Prenons l’exemple du bricolage, si je choisis d’actionner une visseuse, elle ne va pas me répondre : “non non, là je ne visse pas parce que tu n’as pas utilisé le bon matériau, ou tu n’as pas utilisé la bonne tête de vis”, et bien l’IA fonctionne de la même manière. On a donné des cases à remplir, l’IA va chercher à cocher ces cases. Alors qu’avec le feeling, un recruteur est capable de dire : ”bon, ce candidat sur le papier ne remplit pas toutes les cases mais je suis persuadé qu’il est fait pour le poste”.

Pour aller plus loin
Gestion des entretiens : les 7 étapes fondamentales

Le rôle du recruteur : de l’exécution à la stratégie

En résumé, l’IA et les nouvelles technologies de manière générale sont donc capables de prendre en charge une partie des tâches opérationnelles du recrutement.
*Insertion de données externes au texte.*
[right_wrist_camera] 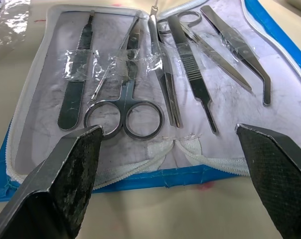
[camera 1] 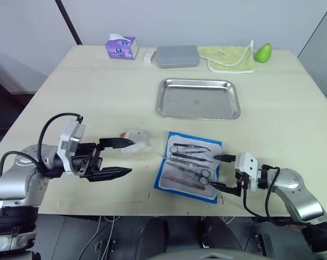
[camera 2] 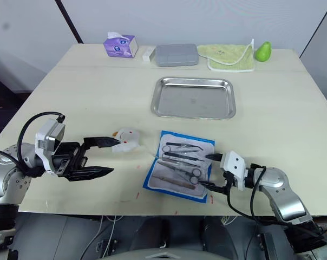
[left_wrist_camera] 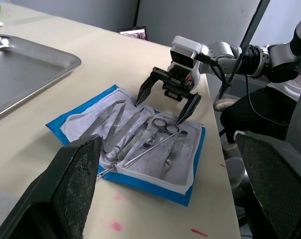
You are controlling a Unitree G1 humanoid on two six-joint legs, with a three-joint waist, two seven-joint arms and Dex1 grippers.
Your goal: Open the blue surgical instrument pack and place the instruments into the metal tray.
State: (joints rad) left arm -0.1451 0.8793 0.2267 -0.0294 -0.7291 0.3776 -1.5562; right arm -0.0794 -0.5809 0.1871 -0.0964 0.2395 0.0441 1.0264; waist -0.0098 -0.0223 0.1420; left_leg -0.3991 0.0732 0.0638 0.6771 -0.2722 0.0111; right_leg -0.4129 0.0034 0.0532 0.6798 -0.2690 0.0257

Si le rôle du recruteur évolue considérablement, il n’est pas question de le voir disparaître. Au contraire ! Il devient un véritable chef d’orchestre, capable :

  • D’analyser et d’interpréter les données : Les recruteurs doivent être en mesure de comprendre les insights fournis par les outils d’IA pour affiner leurs stratégies.
  • De gérer l’image de marque employeur : L’IA ne peut pas remplacer l’humain pour véhiculer les valeurs de l’entreprise et séduire les candidats.
  • De conseiller les équipes opérationnelles : Le recruteur devient un partenaire stratégique, capable de guider les managers dans leurs besoins en recrutement.
  • D’anticiper les évolutions du marché du travail : En s’appuyant sur les données collectées par l’IA, les recruteurs peuvent identifier les futurs talents et les compétences clés à développer.
repartition taches recruteurs ia

repartition taches recruteurs/ia

Pour aller plus loin
Toolkit : La place des hiring manager dans le processus de recrutement

Les défis à relever

Impossible de conclure cet article sans aborder les défis liés à l’utilisation de ces nouvelles technologies. À commencer par les contraintes légales.

L’article 22 du RGDP stipule clairement le droit des individus à ne pas faire l’objet de décisions exclusivement automatisées. Cela implique que l’IA ne doit pas remplacer l’évaluation humaine, mais la compléter.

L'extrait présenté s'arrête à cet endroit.